Begin at the top of the records and copy each line exactly. The line containing "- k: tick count" is the last one to include.

= Beginning of Section =

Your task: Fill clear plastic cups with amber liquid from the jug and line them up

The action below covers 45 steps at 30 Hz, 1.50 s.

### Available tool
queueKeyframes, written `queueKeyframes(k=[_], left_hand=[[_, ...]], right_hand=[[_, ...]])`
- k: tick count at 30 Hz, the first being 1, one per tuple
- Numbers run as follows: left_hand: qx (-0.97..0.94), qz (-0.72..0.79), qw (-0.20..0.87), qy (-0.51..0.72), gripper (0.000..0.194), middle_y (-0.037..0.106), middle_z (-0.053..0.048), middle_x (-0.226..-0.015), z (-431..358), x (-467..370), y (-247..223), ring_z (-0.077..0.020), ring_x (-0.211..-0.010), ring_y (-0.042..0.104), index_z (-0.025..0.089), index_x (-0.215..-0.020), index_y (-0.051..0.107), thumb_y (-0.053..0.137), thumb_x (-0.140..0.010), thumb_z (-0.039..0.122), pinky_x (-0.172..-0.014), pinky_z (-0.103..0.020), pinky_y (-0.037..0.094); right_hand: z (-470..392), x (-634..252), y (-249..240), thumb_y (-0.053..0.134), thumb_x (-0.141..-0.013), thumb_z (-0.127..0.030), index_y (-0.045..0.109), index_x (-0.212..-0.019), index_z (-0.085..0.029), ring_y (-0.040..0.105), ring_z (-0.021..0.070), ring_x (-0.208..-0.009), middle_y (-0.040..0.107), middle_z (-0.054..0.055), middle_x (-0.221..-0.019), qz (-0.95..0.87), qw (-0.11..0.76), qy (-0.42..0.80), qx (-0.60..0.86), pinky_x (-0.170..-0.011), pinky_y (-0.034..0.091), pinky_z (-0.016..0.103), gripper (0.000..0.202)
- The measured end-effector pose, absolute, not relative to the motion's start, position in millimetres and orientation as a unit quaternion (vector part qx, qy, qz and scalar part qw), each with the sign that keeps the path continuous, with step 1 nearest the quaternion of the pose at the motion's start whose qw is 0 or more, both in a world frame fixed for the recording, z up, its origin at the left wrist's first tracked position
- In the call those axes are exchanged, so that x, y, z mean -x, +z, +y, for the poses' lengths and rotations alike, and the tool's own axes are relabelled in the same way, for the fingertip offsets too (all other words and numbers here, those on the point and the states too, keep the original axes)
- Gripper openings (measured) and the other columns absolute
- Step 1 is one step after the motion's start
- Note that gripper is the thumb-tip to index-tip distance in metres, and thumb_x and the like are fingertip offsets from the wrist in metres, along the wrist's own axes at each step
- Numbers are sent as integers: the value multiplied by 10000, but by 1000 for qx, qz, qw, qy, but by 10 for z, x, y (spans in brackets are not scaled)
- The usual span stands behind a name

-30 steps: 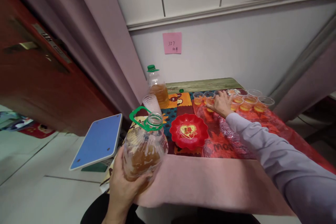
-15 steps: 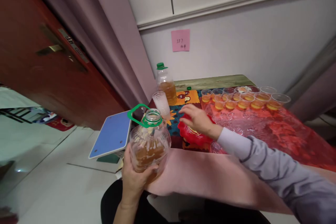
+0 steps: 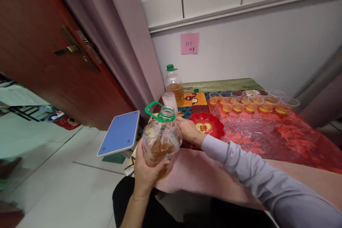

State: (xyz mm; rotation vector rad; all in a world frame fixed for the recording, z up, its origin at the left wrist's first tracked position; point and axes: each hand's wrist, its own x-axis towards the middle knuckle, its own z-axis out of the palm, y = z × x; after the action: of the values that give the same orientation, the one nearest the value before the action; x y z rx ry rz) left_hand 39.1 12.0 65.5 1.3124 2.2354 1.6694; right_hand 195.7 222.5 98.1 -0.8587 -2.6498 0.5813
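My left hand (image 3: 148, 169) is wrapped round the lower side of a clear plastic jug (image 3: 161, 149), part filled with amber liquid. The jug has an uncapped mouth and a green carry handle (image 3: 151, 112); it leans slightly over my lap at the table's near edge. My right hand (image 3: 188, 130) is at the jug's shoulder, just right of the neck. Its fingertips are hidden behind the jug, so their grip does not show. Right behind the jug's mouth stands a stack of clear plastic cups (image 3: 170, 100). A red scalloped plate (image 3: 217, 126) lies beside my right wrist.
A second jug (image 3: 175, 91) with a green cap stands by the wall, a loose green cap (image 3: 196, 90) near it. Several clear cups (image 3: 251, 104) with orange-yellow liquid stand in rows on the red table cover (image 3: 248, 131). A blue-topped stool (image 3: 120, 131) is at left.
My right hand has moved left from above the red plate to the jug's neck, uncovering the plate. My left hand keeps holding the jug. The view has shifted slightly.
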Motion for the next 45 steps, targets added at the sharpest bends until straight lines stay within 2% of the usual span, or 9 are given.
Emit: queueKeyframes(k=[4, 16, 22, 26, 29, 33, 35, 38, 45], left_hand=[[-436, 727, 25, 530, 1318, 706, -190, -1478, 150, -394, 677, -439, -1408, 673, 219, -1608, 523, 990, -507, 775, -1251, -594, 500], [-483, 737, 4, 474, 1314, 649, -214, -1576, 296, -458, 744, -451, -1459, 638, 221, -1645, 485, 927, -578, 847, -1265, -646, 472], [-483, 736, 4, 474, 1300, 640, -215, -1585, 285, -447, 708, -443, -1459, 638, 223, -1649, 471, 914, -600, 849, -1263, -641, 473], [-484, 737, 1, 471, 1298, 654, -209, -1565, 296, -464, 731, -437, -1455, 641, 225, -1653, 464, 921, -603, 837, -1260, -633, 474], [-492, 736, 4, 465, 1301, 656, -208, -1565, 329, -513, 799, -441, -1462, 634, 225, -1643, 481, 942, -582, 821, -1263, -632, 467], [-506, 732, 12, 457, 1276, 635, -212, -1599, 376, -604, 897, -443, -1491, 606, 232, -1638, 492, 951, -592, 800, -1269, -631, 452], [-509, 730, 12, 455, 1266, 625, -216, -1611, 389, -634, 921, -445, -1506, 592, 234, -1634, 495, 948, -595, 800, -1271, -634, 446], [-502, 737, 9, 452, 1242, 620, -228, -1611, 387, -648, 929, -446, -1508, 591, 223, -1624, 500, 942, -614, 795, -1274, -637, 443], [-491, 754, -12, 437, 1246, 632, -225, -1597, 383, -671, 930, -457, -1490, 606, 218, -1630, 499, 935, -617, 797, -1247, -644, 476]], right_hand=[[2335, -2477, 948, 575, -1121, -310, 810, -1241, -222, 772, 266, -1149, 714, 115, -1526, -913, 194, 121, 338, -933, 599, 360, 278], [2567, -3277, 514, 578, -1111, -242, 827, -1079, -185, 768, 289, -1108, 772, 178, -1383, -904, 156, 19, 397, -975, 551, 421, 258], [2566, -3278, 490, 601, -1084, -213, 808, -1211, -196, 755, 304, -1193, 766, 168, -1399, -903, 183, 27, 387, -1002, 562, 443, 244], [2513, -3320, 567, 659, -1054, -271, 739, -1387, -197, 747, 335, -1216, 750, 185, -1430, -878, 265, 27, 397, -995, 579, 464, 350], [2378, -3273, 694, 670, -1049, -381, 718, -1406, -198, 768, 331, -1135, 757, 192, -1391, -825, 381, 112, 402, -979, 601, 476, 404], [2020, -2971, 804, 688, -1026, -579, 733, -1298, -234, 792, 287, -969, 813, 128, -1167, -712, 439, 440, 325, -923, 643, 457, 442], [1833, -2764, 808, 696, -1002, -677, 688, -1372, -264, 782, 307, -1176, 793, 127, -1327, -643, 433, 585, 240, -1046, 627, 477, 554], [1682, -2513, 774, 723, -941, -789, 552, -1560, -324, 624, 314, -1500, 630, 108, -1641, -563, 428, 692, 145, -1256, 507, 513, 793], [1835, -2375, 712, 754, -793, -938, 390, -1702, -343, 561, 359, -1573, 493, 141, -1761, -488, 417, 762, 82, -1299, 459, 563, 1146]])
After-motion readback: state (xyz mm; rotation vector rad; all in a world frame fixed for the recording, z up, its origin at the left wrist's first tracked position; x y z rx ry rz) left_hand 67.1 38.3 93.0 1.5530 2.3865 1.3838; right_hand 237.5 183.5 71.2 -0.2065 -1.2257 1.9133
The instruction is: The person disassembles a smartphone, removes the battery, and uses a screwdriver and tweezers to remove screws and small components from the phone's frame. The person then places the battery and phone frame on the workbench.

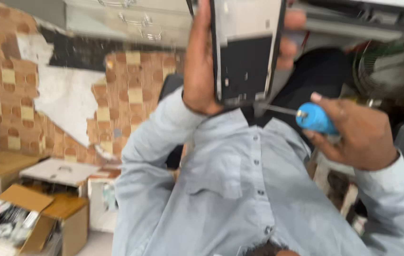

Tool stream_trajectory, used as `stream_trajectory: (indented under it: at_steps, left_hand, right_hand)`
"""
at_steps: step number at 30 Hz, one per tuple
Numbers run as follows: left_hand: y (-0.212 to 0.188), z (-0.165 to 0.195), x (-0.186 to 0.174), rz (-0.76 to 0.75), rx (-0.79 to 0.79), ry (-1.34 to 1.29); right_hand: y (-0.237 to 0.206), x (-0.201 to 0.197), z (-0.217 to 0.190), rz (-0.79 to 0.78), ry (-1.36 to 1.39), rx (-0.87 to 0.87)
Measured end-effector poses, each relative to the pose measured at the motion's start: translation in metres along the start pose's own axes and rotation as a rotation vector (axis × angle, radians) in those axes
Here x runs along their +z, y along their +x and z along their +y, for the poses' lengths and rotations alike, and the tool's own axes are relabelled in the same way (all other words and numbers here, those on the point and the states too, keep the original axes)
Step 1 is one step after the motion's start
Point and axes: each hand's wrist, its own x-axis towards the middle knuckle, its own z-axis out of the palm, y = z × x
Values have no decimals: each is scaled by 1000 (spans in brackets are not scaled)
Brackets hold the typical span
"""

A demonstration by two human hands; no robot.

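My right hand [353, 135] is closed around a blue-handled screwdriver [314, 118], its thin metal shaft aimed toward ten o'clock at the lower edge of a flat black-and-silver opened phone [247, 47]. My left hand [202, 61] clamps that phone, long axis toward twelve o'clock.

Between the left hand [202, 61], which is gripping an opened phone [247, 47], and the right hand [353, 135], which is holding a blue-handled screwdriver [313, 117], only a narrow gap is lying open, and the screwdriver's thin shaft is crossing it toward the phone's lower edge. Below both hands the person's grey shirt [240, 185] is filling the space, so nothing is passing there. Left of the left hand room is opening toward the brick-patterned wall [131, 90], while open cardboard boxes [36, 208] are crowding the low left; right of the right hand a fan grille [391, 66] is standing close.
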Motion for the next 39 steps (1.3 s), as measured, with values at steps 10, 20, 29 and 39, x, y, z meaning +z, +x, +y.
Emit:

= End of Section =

[Reply to the task]
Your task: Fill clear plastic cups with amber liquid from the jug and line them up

The action below covers 45 steps at 30 Hz, 1.50 s.

### Available tool
queueKeyframes, written `queueKeyframes(k=[_], left_hand=[[_, ...]], right_hand=[[_, ...]])`
- k: tick count at 30 Hz, the first being 1, one per tuple

Besides this answer, nothing more is needed.